### Task
Type again, exactly, the lines below from the start through the line that includes "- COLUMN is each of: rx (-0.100".

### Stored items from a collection
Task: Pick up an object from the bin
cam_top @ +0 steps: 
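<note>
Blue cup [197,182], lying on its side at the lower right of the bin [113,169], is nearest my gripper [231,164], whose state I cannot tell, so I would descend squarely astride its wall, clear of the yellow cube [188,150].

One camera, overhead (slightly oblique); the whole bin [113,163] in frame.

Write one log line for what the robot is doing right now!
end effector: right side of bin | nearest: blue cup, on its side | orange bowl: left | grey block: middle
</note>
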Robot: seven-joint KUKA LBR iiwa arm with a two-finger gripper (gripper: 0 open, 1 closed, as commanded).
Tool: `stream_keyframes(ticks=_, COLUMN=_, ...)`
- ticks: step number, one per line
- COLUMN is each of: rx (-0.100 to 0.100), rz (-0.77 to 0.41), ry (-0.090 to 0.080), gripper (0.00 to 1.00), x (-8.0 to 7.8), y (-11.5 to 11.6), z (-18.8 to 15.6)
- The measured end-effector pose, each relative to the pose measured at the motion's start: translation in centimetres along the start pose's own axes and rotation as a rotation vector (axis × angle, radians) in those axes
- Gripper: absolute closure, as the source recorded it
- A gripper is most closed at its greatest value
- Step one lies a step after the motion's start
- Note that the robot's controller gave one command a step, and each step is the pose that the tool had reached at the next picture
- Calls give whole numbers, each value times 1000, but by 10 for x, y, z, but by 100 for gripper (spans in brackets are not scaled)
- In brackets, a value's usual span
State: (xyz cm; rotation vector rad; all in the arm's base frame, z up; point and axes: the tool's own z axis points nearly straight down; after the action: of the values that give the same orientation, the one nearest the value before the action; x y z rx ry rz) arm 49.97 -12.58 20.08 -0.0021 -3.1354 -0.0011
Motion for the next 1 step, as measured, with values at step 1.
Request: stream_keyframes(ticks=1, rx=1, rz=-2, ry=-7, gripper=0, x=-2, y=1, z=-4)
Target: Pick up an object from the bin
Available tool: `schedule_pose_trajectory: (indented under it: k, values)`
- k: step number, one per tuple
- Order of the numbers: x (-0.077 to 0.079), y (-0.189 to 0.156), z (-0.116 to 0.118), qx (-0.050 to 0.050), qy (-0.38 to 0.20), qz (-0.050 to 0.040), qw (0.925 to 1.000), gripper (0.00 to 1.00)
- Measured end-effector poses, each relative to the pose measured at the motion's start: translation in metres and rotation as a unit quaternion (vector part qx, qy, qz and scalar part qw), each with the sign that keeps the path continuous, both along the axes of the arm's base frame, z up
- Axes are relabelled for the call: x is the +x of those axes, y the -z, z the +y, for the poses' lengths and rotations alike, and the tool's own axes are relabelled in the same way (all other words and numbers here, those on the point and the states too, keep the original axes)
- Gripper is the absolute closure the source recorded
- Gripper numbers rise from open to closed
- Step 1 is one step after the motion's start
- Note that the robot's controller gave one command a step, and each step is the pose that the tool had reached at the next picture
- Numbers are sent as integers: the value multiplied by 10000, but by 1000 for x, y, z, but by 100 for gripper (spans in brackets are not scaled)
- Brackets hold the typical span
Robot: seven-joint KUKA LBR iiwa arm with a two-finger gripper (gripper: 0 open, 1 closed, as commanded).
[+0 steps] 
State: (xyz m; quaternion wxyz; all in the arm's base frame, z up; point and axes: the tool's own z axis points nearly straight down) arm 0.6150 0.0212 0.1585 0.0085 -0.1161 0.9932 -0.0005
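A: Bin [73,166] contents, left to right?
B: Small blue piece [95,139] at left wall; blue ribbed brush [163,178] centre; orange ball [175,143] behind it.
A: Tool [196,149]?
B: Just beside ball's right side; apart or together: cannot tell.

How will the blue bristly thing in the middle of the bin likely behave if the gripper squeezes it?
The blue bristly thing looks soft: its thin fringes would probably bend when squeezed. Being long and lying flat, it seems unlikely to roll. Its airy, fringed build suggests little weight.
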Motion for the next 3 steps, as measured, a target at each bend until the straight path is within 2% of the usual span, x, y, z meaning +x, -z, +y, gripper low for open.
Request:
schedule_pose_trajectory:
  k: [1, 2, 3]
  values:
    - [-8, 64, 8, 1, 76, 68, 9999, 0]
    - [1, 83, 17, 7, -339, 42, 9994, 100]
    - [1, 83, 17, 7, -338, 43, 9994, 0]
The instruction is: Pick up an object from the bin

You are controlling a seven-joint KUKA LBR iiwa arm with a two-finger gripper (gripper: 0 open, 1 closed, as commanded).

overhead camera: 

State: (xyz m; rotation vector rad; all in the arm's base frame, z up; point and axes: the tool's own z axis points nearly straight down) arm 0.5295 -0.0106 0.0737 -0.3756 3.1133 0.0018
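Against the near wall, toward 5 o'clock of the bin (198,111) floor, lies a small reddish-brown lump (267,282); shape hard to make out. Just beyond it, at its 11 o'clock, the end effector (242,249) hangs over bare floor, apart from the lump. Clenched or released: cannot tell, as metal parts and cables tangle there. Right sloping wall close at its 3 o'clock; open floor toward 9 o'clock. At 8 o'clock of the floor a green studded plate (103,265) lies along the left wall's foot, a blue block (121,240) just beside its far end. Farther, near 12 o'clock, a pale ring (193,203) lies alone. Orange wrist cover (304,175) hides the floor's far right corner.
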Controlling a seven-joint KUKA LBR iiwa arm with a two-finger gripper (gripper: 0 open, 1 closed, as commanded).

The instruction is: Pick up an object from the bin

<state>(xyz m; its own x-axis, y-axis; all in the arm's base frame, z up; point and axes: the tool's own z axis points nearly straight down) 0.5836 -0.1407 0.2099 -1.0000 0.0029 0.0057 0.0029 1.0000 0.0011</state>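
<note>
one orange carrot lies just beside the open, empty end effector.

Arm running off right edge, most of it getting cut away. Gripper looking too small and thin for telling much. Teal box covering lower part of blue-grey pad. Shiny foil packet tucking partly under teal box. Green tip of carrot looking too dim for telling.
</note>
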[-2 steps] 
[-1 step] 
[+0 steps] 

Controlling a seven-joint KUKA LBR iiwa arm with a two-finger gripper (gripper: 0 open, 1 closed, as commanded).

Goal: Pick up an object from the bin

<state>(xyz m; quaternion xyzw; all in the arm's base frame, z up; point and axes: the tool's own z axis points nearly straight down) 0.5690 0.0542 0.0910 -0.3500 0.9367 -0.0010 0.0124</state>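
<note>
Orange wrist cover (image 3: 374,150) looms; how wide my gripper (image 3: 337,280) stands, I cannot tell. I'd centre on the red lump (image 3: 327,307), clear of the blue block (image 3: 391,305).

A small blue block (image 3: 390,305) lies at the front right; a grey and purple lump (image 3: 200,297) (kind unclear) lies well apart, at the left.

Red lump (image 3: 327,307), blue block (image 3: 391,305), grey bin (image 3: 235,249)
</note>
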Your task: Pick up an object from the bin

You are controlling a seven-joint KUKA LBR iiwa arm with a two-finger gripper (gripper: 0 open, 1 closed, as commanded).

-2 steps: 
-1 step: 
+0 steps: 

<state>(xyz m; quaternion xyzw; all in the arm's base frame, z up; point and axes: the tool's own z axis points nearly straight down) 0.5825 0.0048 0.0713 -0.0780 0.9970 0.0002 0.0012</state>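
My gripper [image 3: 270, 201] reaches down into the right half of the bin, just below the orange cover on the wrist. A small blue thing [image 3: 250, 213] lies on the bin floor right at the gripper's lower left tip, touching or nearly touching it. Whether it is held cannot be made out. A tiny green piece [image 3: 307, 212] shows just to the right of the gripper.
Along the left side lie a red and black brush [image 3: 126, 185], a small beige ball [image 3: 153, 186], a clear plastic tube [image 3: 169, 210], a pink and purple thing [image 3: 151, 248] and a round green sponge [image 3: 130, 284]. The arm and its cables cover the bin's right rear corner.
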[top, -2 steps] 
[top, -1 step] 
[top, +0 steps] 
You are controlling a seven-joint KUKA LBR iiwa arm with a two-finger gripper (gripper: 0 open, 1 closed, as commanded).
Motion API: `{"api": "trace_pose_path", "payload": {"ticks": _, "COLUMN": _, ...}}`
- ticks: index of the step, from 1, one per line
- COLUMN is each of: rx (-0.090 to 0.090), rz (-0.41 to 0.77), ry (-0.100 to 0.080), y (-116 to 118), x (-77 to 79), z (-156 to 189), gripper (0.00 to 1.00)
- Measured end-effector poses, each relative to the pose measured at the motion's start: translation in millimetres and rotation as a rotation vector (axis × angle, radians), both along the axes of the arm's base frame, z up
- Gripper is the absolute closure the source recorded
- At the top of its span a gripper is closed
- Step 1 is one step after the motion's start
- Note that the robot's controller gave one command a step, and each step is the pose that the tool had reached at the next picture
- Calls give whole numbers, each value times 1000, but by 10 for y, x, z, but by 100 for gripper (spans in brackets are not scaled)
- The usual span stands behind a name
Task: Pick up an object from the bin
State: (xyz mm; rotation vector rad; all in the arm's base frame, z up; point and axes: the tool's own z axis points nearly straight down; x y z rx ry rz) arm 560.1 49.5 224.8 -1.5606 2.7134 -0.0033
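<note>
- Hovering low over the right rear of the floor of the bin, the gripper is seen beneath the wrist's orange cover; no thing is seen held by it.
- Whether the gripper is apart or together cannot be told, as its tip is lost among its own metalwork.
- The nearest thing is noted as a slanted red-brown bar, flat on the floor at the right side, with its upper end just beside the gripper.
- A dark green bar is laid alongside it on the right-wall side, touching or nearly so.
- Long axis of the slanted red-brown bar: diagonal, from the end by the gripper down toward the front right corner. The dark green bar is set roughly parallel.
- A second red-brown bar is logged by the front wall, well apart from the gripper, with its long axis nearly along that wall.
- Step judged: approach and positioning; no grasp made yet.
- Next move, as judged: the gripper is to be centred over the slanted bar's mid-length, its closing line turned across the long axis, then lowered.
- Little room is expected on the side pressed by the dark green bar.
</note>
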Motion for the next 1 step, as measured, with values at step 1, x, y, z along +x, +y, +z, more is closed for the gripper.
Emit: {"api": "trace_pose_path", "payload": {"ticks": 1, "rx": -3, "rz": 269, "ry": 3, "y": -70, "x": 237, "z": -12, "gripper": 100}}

### Task answer
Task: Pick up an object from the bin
cam_top @ +0 steps: 
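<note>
Blue cup [197,182], lying on its side at the lower right of the bin [113,169], is nearest my gripper [231,164], whose state I cannot tell, so I would descend squarely astride its wall, clear of the yellow cube [188,150].

One camera, overhead (slightly oblique); the whole bin [113,163] in frame.

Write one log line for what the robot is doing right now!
end effector: right side of bin | nearest: blue cup, on its side | orange bowl: left | grey block: middle
</note>
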Robot: seven-joint KUKA LBR iiwa arm with a two-finger gripper (gripper: 0 open, 1 closed, as commanded).
Tool: `stream_keyframes(ticks=_, COLUMN=_, ...)`
- ticks: step number, one per line
- COLUMN is each of: rx (-0.100 to 0.100), rz (-0.77 to 0.41), ry (-0.090 to 0.080), gripper (0.00 to 1.00), x (-8.0 to 7.8), y (-11.5 to 11.6), z (-18.8 to 15.6)

No more work is required for the exercise.